All of this and much more would be possible on a larger scale today except the foundation of the contemporary music industry, the major record labels, is standing in the way. Instead of seeing the Web as an opportunity, the record companies cling belligerently to their old analog business model, and the industry has become the poster child of failed digital opportunities.
The percentage of Americans labeled "active music buyers" (those who purchase more than four CDs per year) has plummeted to just under 20 percent a year for the past three years. Despite the efforts of Apple and Steve Jobs, online music sales, initially opposed by the record labels, make up a tiny portion of the lost revenue. Only a fraction of the billions of songs downloaded in the United States every year are paid for. The International Federation of the Phonographic Industry, a trade body, estimates that 95 percent of music downloads worldwide are illegal. And industry insiders tell us that after sales of CDs and online songs, lawsuits against customers are the third largest source of revenue. The labels' attitude toward digital disruption causes them to engage in one irrational behavior after another….
The labels' problems predated the Internet. Recorded music is a bloated industry with huge costs from its physical distribution model. It also has many intermediaries, such as distributors and promoters, looking for a cut of the action. To take a band from obscurity to popularity is hugely expensive, but that's what companies have had to do to be given coveted shelf space at the record store. The upshot is that the record companies have been in constant quest of superstars, since less than 10 percent of CDs released actually make a profit. Revenues generated by the best sellers cover the losses incurred by their poorer-selling cousins.
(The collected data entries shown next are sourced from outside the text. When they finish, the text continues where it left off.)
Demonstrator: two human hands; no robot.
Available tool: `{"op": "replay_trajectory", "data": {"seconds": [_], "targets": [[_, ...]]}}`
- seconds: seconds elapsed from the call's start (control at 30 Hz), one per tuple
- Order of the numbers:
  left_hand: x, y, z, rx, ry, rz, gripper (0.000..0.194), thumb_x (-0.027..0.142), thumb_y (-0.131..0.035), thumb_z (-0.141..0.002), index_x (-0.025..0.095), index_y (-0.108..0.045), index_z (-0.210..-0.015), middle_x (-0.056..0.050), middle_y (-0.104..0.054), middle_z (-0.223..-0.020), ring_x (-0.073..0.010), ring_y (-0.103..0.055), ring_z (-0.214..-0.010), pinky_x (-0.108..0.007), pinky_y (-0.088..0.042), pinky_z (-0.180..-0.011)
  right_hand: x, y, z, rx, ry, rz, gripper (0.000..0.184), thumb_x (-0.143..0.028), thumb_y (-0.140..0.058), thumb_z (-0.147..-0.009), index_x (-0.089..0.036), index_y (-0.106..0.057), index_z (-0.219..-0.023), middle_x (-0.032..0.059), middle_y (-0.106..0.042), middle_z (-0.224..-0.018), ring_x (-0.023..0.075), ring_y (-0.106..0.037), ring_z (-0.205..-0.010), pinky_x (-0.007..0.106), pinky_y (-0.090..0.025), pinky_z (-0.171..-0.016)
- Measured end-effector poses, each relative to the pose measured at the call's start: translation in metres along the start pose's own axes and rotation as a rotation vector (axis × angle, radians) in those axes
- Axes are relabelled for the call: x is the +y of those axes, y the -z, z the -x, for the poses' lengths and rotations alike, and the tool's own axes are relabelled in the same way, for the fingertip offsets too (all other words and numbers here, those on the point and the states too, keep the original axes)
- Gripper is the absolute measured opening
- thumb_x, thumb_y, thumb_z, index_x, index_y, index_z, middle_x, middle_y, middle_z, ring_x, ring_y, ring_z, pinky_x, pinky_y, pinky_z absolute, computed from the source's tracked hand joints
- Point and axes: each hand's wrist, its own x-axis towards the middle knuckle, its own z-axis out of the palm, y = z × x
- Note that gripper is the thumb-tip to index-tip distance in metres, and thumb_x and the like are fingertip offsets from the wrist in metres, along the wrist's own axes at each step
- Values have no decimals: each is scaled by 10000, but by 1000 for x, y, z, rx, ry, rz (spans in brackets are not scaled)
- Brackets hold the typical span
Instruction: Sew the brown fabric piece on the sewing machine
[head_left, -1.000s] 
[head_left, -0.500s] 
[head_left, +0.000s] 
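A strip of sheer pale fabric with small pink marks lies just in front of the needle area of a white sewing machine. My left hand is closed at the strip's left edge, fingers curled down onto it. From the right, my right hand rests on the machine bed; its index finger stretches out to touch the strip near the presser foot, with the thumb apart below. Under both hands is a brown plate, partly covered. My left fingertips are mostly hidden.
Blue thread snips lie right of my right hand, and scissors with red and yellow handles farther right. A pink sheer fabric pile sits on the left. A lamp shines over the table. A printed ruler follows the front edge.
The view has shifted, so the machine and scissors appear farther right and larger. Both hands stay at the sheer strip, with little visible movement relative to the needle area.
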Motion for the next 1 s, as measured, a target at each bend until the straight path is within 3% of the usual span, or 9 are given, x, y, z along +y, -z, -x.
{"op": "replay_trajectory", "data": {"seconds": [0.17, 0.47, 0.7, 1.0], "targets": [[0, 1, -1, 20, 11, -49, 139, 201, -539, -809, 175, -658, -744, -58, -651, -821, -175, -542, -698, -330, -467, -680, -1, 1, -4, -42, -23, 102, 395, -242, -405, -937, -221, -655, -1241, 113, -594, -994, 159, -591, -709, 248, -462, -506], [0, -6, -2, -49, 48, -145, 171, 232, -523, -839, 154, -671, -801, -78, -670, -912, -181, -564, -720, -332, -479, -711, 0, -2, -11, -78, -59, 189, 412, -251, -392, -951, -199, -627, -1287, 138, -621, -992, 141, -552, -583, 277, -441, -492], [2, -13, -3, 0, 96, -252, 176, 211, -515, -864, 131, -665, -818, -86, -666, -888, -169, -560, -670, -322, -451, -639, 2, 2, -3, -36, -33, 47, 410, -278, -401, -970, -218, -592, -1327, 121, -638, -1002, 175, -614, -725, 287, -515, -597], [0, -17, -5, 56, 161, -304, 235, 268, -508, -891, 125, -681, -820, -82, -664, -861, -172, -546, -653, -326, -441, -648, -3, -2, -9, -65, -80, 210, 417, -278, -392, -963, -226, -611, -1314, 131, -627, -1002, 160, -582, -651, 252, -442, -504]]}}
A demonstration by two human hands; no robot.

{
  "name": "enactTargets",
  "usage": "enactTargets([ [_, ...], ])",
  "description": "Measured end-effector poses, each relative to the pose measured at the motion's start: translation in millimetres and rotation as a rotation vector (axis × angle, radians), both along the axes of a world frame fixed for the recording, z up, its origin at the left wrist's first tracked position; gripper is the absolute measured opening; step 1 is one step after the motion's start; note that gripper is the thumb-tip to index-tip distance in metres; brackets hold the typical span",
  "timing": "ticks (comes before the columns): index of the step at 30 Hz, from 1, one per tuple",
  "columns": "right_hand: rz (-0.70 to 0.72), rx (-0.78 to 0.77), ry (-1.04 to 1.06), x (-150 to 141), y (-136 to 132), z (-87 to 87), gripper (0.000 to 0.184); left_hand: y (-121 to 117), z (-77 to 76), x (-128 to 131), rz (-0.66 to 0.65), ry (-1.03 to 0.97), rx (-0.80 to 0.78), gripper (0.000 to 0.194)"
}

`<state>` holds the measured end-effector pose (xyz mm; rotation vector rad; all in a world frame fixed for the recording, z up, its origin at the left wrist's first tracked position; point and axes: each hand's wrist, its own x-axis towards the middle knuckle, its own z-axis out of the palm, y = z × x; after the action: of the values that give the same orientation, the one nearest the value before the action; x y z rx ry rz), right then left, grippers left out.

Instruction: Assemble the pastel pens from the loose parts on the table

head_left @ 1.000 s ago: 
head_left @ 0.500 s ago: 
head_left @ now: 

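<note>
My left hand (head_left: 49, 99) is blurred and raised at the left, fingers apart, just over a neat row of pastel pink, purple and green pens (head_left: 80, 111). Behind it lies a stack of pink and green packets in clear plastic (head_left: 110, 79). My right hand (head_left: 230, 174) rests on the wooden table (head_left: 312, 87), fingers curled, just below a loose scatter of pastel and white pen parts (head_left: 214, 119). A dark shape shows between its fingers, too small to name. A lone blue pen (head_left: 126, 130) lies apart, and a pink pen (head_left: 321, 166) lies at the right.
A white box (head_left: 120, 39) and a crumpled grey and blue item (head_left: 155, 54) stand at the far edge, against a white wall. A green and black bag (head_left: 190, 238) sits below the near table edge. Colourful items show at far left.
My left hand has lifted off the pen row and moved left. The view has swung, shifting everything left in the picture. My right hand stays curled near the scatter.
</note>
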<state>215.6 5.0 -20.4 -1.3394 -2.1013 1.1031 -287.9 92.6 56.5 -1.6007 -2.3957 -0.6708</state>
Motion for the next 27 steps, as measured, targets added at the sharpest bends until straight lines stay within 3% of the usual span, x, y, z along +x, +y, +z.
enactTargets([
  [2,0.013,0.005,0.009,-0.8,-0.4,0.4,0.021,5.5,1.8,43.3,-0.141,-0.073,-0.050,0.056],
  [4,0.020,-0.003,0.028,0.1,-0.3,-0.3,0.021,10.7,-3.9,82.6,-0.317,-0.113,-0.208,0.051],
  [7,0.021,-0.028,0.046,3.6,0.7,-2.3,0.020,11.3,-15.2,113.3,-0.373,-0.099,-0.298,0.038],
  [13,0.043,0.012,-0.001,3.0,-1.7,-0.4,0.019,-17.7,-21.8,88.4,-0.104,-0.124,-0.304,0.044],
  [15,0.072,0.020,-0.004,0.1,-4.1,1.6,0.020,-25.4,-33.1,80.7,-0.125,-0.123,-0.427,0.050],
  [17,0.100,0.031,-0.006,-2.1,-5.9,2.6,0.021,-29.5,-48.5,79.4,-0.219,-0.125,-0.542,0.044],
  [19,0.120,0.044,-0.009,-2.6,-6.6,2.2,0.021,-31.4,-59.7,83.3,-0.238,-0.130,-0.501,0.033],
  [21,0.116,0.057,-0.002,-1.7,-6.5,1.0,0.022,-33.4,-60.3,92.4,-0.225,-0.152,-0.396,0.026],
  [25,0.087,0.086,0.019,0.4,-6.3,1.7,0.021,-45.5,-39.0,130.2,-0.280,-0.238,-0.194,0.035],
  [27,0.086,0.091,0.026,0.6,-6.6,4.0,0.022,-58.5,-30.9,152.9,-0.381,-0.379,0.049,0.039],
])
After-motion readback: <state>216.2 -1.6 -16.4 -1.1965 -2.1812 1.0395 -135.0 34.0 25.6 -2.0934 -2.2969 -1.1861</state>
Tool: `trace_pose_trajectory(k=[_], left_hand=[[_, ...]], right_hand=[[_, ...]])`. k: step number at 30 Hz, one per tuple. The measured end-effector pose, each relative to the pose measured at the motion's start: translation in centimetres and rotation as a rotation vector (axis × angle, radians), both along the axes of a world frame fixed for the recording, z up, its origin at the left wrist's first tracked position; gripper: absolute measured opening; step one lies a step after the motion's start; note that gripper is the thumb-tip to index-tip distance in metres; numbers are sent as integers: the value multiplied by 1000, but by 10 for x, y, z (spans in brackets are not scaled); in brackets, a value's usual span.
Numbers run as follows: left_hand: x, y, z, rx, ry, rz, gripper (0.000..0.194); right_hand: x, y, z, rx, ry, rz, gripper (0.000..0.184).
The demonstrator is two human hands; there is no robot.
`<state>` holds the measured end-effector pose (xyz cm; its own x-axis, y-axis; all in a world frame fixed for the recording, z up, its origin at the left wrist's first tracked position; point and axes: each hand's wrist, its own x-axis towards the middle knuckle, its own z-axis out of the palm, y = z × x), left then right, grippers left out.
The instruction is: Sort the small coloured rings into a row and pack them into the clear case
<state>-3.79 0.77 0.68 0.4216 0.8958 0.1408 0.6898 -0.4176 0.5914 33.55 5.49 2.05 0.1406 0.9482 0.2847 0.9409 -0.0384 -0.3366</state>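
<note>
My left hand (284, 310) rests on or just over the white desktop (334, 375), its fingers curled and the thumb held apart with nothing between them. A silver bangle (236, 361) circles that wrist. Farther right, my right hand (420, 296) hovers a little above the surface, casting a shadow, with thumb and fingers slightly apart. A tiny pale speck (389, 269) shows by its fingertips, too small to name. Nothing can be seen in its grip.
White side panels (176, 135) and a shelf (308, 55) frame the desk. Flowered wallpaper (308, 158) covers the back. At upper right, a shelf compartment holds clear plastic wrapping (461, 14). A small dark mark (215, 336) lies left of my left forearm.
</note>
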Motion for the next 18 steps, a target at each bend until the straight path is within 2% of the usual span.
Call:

It's as if the game of baseball only counted home runs. Anything less is considered a strikeout, so if you don't look like a home run hitter, you don't get to play. In this context, the Internet should have been a godsend, allowing labels to distribute a digital copy of a song to hundreds of millions of listeners at virtually no cost. By sidestepping the industrial age infrastructure, many more musicians can be profitable. Continuing the baseball analogy, suddenly players capable of hitting only singles or doubles are moneymakers.
Even a musician who only bunts could make a living. Record companies, reinvented as digital networks of artists, fans, and entrepreneurs, could nurture many small artists, rather than focusing all their energies on potential superstars. As a society and culture, we would be much better served by such an approach.
The solution to restoring the music industry to economic health is not to sell songs at a dollar a pop. Instead of clinging to late-twentieth-century distribution technologies, like the digital disk and the downloaded file, the music business should move into the twenty-first century with a revamped business model using innovative technology. The industry needs to think wikinomics. As we've advocated for many years, there is one obvious solution: music should stop being a product that you buy and instead be a service that you subscribe to. Instead of purchasing tunes, listeners would pay a small fee—say $4 per month—for access to all the songs in the world. Recordings would be streamed to them via the Internet to any appliance of their choosing—such as their laptop, mobile device, car, or home stereo. …
Musicians, songwriters, and even their labels would be compensated through systems that track their popularity. But this would require collaboration and even sharing. All the music would be pooled, and using actuarial economics, the total pie would be divided up according to the number of times the songs of a given artist were streamed. Technologies and companies already exist that can do this.